About this blog

I was diagnosed with breast cancer on June 11, 2010. As a result of my treatment, I have lymphedema in my left arm. I draw my strength from the Lord, as well as my family's Scots-Irish heritage. Our Graham's were a tough and scrappy bunch of fighters on the Scottish/English border. They came to America and continued to fight when necessary: in the American Revolution; the Civil War; and my brother is a Captain in the U.S. Army. My ancestors settled this country against all odds. My great-grandmothers on both sides of the family were pioneer women who settled the West. Along with that heritage, and the full armor of God, I am walking the walk and fighting the good fight.

Tuesday, June 29, 2010

Decision made

I just got off the phone with my surgeon and told her that I wanted a bilateral mastectomy with a sentinel node biopsy on the right side. A sentinel node biopsy will sample a couple lymph nodes on the right side to make sure that there is no cancer there. The chances that there is any cancer there is VERY slim, since they don't "think" there is cancer on the right side. All of the lymph nodes on the left will come out, since we know there is cancer there.

As I mentioned in my earlier post, there were a lot of factors to consider. I also surveyed as many breast cancer patients and survivors as I could. I did not hear of anyone who had a bilateral mastectomy and regretted it. However, I did hear stories of women who had less invasive surgery and later did regret it. Either because they felt "lopsided" or because the cancer came back on the other side. It required them to either live with the issue (at best), or have more surgery to go back and remove the breast.

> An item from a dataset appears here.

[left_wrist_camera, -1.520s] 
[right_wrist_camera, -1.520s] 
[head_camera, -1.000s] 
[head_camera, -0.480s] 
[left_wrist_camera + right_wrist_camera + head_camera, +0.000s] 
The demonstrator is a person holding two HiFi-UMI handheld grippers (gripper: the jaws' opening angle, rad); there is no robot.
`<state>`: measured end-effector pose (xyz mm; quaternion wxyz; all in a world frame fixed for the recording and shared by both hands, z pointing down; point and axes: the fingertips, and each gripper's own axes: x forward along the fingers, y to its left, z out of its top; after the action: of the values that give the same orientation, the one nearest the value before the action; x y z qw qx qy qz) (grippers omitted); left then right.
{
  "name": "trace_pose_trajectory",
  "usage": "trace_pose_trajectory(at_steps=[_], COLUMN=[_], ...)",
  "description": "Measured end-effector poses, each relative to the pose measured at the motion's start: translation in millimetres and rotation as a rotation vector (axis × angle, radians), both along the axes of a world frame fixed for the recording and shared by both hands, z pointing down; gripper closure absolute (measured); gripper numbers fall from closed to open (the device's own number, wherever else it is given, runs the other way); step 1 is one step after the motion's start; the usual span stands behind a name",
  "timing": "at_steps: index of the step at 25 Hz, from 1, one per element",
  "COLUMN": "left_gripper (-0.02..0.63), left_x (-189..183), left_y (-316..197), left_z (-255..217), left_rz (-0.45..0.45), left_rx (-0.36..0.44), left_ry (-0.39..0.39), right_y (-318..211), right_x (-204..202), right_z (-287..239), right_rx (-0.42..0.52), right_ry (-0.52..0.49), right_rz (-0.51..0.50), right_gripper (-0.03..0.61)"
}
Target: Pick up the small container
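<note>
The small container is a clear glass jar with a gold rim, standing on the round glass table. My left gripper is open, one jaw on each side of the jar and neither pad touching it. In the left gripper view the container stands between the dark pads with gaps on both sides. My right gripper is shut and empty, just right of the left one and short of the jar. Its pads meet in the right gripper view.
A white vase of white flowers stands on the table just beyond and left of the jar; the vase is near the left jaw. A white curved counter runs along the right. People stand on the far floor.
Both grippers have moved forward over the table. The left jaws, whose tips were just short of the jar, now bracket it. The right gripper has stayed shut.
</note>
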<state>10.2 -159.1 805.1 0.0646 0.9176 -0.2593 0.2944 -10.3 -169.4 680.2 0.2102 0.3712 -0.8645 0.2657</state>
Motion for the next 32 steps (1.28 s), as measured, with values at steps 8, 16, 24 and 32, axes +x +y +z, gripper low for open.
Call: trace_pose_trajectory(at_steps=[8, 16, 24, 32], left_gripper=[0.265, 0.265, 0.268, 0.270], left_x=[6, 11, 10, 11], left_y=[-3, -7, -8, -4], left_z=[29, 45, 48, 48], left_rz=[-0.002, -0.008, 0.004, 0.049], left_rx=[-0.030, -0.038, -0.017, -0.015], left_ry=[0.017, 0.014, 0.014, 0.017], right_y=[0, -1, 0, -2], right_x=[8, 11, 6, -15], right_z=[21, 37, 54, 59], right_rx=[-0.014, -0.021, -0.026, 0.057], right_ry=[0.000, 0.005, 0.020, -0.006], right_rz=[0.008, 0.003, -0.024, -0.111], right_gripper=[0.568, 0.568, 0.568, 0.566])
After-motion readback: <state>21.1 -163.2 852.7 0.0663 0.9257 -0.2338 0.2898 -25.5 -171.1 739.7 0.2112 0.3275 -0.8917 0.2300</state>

For me, a big part of the decision is peace of mind. I am a warrior. I am going to stand up and fight this invasion with overwhelming force. I'm taking away its battleground. Taking the rug right out from underneath it. Game over. (I hope). I'm 40 years old. I have a lot of years ahead of me that it could come back in. I don't want to always worry that it would come back. I now have a 95% risk reduction of developing it on the right side. If it comes back, I'll fight it again. But I want to do everything I can today to fight the definitive fight.

It is going to be very strange to lose body parts. I'm not sure how I'm going to feel about losing my breasts. I don't really have a choice for the left side, there are just too many tumors in there. For the reasons mentioned above, I want to deal with both at the same time. Its just going to be very strange to be so flat after 25+ years. And just dealing with the realities of surgery. The incisions, the drains, the pain, the recovery. The down time. That is going to be hard for me to be incapacitated.

They do give you prosthetics that will slip into a camisole. I've seen some survivors refer to them as "foobs." They the shoulders and balance. After you have recovered from surgery, you can get more sophisticated "foobies." Some are even waterproof! Who knew?

I don't know right now if I will choose reconstruction are not. There are lots of options there-some that even give you the added bonus of a tummy tuck. I'm not a candidate for immediate reconstruction. Depending on the size of the tumor, I may need radiation after chemo. I'm glad that isn't a decision that I need to make right now anyway.

The next step is to schedule surgery. I should be able to do that tomorrow. My surgeon told me that my case has the highest priority. The timing is all in God's hands. Of course, now that the decision is made, I want it to happen as soon as possible. Get that cancer the heck out of my body. God will work it out so that all of the balls that are up in the air, (Eric's trip, my menstrual cycle-I don't want to be having my period while recovering from surgery, my soon to be arriving nieces/nephews, kids' birthdays, etc.) will come down in exactly the right place.


  1. You ARE a Warrior. I am so proud of you, Tonya. There are no words. You made the exact decision I would. I wouldn't hesitate for a second.

    Remember, you are not alone and if you need help in the hospital or with self-care afterwards, I'm your gal.

    I really am so proud of you.

  2. I know what a hard decision this was to make. You prayed about it, researched it, talked to many people with experience, and prayed about it some more. Praying for the timing of the surgery to be perfect for you, the medical team, and everyone else involved. Trips and parties are secondary to your treatment. Everyone will step up and do their part. We all love you so much and admire your faith and strength. Make that - - - the strength of your faith, too!! We are here to help in any way you need. Love you.

  3. What a hard decision -- you made in pink plaid warrior style -- full of grace and determination!

    Praying for that date to fall into place as you move forward.

    Thank you for sharing your journey and witnessing your faith!
    Love and belief~

  4. You are amazing. Praying for you every day!